◆ What is required
Every line from the top of the material through the line holding "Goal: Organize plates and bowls" should be copied exactly, and only those lines.

◆ Material provided
##########
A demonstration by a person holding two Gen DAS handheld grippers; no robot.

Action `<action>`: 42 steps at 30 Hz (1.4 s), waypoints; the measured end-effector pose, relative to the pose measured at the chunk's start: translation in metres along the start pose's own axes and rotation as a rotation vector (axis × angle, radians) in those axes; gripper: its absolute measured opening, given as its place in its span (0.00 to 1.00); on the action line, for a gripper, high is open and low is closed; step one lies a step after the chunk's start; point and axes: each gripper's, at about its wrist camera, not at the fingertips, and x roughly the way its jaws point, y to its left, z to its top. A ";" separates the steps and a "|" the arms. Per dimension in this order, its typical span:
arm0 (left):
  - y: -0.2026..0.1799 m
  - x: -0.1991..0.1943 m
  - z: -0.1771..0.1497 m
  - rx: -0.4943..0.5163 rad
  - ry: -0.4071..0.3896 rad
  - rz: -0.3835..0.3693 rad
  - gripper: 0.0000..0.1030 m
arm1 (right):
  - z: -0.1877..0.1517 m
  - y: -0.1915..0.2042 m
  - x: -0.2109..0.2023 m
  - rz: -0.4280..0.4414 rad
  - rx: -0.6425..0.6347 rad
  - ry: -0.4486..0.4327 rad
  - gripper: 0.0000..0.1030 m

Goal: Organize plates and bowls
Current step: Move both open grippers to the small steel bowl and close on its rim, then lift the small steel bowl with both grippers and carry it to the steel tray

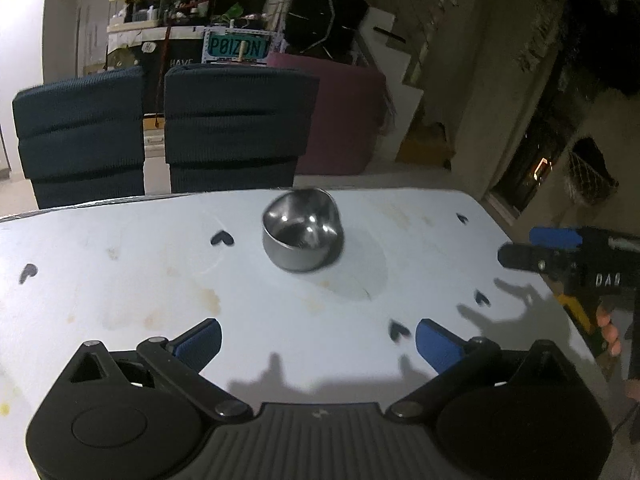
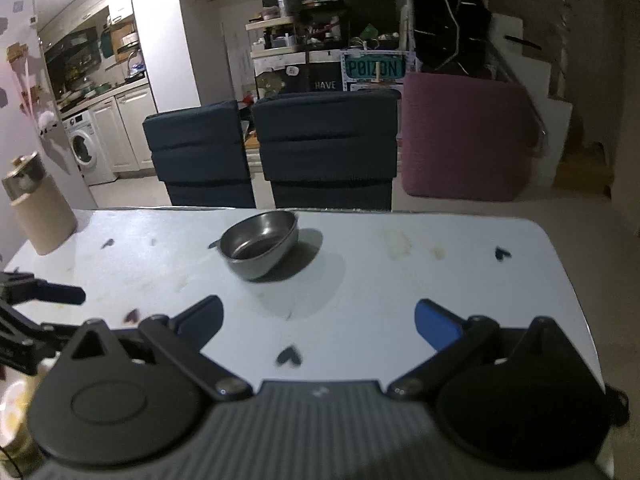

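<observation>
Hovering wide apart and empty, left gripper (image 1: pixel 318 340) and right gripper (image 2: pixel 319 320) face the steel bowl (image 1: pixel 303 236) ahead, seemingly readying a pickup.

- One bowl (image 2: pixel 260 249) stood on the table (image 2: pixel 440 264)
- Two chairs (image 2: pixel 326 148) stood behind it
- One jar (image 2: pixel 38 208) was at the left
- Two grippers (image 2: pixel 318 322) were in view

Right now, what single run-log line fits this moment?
left hand-held gripper: open, empty | right hand-held gripper: open, empty | metal bowl: upright on table, untouched
</observation>
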 end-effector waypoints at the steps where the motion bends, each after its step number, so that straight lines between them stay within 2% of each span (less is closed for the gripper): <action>1: 0.007 0.007 0.004 -0.026 -0.003 -0.005 0.98 | 0.004 -0.003 0.010 0.001 -0.013 -0.003 1.00; 4: 0.027 0.030 0.012 -0.110 0.004 -0.026 0.92 | 0.014 -0.012 0.032 0.010 -0.016 -0.004 1.00; 8: 0.050 0.060 0.019 -0.224 0.007 -0.047 0.83 | 0.033 -0.023 0.065 0.071 0.017 0.009 0.99; 11: 0.062 0.080 0.026 -0.312 -0.005 -0.100 0.79 | 0.049 -0.021 0.092 0.108 -0.008 0.034 0.97; 13: 0.063 0.091 0.030 -0.343 -0.008 -0.132 0.75 | 0.060 -0.018 0.114 0.163 -0.029 0.060 0.87; 15: 0.062 0.103 0.035 -0.357 -0.008 -0.142 0.72 | 0.068 -0.014 0.131 0.177 -0.013 0.075 0.82; 18: 0.061 0.119 0.040 -0.382 -0.002 -0.141 0.64 | 0.075 -0.006 0.156 0.183 -0.005 0.070 0.73; 20: 0.061 0.128 0.042 -0.403 0.000 -0.149 0.63 | 0.079 0.000 0.171 0.169 -0.017 0.072 0.67; 22: 0.060 0.134 0.042 -0.404 0.011 -0.140 0.57 | 0.082 0.006 0.185 0.170 -0.027 0.079 0.58; 26: 0.061 0.143 0.039 -0.429 0.044 -0.116 0.43 | 0.086 0.019 0.203 0.165 -0.055 0.108 0.51; 31: 0.062 0.143 0.037 -0.448 0.038 -0.109 0.36 | 0.084 0.032 0.210 0.160 -0.069 0.135 0.37; 33: 0.064 0.142 0.036 -0.459 0.038 -0.102 0.30 | 0.081 0.033 0.204 0.145 -0.069 0.127 0.31; 35: 0.061 0.138 0.035 -0.457 0.040 -0.095 0.26 | 0.080 0.030 0.195 0.110 -0.025 0.126 0.13; 37: 0.054 0.135 0.036 -0.426 0.045 -0.084 0.23 | 0.080 0.023 0.187 0.109 0.035 0.134 0.10; 42: 0.031 0.111 0.028 -0.332 0.017 -0.082 0.19 | 0.073 0.021 0.154 0.071 0.051 0.131 0.07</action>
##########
◆ Solution to this exercise
A demonstration by a person holding two Gen DAS handheld grippers; no robot.

Action `<action>`: 42 steps at 30 Hz (1.4 s), waypoints; the measured end-effector pose, relative to the pose measured at the chunk's start: translation in metres along the start pose's own axes and rotation as a rotation vector (axis × angle, radians) in those axes; gripper: its absolute measured opening, given as its place in its span (0.00 to 1.00); on the action line, for a gripper, high is open and low is closed; step one lies a step after the chunk's start; point and axes: each gripper's, at about its wrist camera, not at the fingertips, and x roughly the way its jaws point, y to its left, z to its top. A ";" separates the steps and a "|" the arms. Per dimension in this order, its typical span:
arm0 (left):
  - y: -0.2026..0.1799 m
  - x: -0.1991..0.1943 m
  - z: -0.1771..0.1497 m
  - rx: -0.4943..0.5163 rad
  - ry: -0.4071..0.3896 rad
  - rz: -0.3835..0.3693 rad
  - gripper: 0.0000..0.1030 m
arm1 (right):
  - z: -0.1877..0.1517 m
  - y: -0.1915..0.2042 m
  - x: -0.2109..0.2023 m
  - rz: -0.4280..0.4414 rad
  - rx: -0.6425..0.6347 rad
  - ry: -0.4486..0.4327 rad
  - gripper: 0.0000..0.1030 m

Goal: Organize plates and bowls

Nothing further is required for this answer.